TALLAHASSEE- Florida lawmakers have scuttled an effort to expand the state’s controversial Medicaid reform pilot program for now. The program is already running in Broward and in Northeast Florida and House Republicans wanted to expand it into Monroe and Miami-Dade counties. But the House Policy and Budget Council on Thursday voted to delay the expansion into South Florida, as well as Pasco, Pinellas, Hardee, Hillsborough and Manatee and Polk counties, until 2010.  

The Senate has not supported the expansion.

The push to delay the expansion into South Florida came from Miami-Dade County delegation chairman Rep. Juan Zapata, R-Miami, who quietly thanked council membersfor postponing the expansion of the plan into his county.

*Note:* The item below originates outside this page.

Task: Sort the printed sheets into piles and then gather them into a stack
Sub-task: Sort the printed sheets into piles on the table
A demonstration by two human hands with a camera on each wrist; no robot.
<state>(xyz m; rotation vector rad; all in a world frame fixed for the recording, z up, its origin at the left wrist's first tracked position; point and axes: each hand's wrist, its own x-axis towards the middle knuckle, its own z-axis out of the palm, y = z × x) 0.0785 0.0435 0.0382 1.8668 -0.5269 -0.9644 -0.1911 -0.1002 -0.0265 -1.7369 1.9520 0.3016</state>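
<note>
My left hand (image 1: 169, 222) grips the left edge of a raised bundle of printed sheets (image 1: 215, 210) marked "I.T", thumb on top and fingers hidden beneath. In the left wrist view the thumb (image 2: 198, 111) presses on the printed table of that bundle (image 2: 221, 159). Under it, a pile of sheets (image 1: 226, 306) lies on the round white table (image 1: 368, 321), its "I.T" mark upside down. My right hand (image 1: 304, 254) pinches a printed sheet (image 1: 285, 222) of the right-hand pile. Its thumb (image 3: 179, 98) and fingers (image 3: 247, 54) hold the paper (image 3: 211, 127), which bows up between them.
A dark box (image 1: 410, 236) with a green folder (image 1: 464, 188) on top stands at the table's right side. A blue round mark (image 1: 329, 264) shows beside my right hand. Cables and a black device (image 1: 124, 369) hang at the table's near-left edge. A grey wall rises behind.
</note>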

By delaying enrollment in the plan until September 1, 2010, Zapata said, the Legislature will have “the next two legislative sessions” to examine the results of a University of Florida study and to “address the issues.”

Top House Republicans, however, contend it is inevitable that the state will expand the pilot program even though it has come under fire from health care advocates and been the subject of a critical inspector general’s report. Rep. Aaron Bean, R-Fernandina Beach and chairman of the House Healthcare Council, called the current Medicaid program “truly unsustainable’’ due to its costs.

“We believe the program is working,’’ said Bean. “We are going to ask for input and as we go forward we think we can make some tweaks to reform and if we don’t do Medicaid reform we are left with very few options.”

Before the Agency for Health Care Administration—which administers the Medicaid program—can expand the initiative beyond the existing counties, it must first get permission from the Legislature. In addition to delaying the expansion into Miami Dade County, Zapata’s amendment deleted language that would have allowed statewide expansion effective 2011.

The Medicaid reform pilot was launched in Broward and Duval counties in 2006 and later expanded to Baker, Clay, and Nassau, the more rural areas just outside metropolitan Jacksonville.

The initiative aims to make Medicaid more closely resemble private health insurance, where costs are predictable because the benefits can be capped. It requires virtually all Medicaid beneficiaries who aren’t in institutions to enroll in an HMO or other managed-care network. If they don’t choose one for themselves, they’re automatically assigned to one.

Florida’s Medicaid reform project obtained a waiver of certain federal rules for the program from the Centers for Medicare and Medicaid Services, which provides more than half of the funds for the health insurance program for poor women and children and the low-income elderly and disabled. The so-called Medicaid 1115 demonstration project waiver is good for five years, and expires June 30, 2011, or ten months after the state expands the reform plan.

When Florida submitted its waiver application to CMS on Aug. 30, 2005, AHCA predicted that the reform program would be expanded statewide between July 1, 2008 and June 30, 2010. AHCA planned to seek additional approval from the federal government to enroll more people in the reform program starting in 2010.